Migration Act 1958 (Cwth), ss 426, 481


Sook Rye Son v Minister for Immigration and Multicultural Affairs (1999) 86 FCR 584; 161 ALR 612 referred to

Ahnee v Director of Public Prosecutions [1999] 2 WLR 1305 referred to

Shelton v Repatriation Commission (1999) 85 FCR 587 referred to


SABAPATHY ALWAR v MINISTER FOR IMMIGRATION AND MULTICULTURAL AFFAIRS

 

N 414 of 1999

 

 

Burchett J

4 August 1999

Sydney


IN THE FEDERAL COURT OF AUSTRALIA

 

NEW SOUTH WALES DISTRICT REGISTRY

N 414 OF 1999

 

BETWEEN:

SABAPATHY ALWAR

Applicant

 

AND:

MINISTER FOR IMMIGRATION AND MULTICULTURAL AFFAIRS

Respondent

 

 

JUDGE:

BURCHETT J

DATE:

4 AUGUST 1999

PLACE:

SYDNEY


EX TEMPORE REASONS FOR JUDGMENT

1                     In this matter, an application for a protection visa was made by the applicant on the ground that he had a well founded fear of being persecuted for reasons of political opinion in India.  That application was refused, and his further application to the Refugee Review Tribunal was also refused.  The applicant then lodged an application to this Court for the limited form of judicial review available in respect of such a decision.

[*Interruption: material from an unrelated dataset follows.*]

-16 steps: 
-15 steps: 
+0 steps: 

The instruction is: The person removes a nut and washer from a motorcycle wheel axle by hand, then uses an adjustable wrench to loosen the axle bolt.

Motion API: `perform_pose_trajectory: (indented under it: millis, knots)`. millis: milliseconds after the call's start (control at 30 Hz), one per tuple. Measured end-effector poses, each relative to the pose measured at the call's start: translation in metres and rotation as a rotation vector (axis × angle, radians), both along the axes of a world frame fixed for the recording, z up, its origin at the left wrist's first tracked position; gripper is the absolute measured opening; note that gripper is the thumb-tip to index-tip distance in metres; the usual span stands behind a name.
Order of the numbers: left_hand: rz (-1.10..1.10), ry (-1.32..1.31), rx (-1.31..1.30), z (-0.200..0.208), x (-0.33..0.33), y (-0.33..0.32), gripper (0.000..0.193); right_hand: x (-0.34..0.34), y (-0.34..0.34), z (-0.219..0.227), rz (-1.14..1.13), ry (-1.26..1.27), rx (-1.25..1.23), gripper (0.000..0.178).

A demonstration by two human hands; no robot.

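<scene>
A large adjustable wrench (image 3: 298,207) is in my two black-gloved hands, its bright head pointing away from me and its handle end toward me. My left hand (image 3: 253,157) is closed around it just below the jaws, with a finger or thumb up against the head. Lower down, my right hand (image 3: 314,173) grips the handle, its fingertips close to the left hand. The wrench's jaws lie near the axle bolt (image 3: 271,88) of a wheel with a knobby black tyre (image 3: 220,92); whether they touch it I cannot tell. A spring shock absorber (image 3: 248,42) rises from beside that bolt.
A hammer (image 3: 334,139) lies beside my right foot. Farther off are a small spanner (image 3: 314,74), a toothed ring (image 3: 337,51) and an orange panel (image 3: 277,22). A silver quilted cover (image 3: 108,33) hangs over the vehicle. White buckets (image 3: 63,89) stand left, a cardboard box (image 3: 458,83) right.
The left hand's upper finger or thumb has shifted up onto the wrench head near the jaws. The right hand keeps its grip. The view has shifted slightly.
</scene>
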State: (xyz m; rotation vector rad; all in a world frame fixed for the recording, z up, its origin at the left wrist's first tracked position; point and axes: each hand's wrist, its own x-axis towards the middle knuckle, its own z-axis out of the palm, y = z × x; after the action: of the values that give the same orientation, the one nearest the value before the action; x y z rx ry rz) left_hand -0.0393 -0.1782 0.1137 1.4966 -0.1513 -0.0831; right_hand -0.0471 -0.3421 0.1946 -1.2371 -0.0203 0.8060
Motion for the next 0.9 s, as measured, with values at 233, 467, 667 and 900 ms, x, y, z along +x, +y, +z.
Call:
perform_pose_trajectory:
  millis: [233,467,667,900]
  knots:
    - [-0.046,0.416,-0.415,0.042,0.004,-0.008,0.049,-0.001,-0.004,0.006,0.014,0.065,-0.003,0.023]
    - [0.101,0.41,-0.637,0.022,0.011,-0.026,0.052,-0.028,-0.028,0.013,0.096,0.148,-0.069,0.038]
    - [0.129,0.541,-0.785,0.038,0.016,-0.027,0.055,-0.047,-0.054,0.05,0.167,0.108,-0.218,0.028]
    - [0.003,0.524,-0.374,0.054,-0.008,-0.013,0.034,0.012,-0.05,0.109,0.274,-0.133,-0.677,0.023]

2                     No attack is made on the way in which the matters that were required to be considered by the Tribunal were considered.  I have read the reasons for decision and can find no basis for any such attack.  One ground only was raised by Mr Newman who, in the early stages of the proceeding, acted as solicitor for the applicant, and, at the hearing, very properly continued to appear, notwithstanding that the conditions of his retainer had not been fulfilled and that the applicant did not attend.  I should add that there was no explanation for the applicant's non-attendance before me, nor, apart from the point I am about to mention, was there any explanation of his failure to appear before the Tribunal, a failure which is central to the present application. 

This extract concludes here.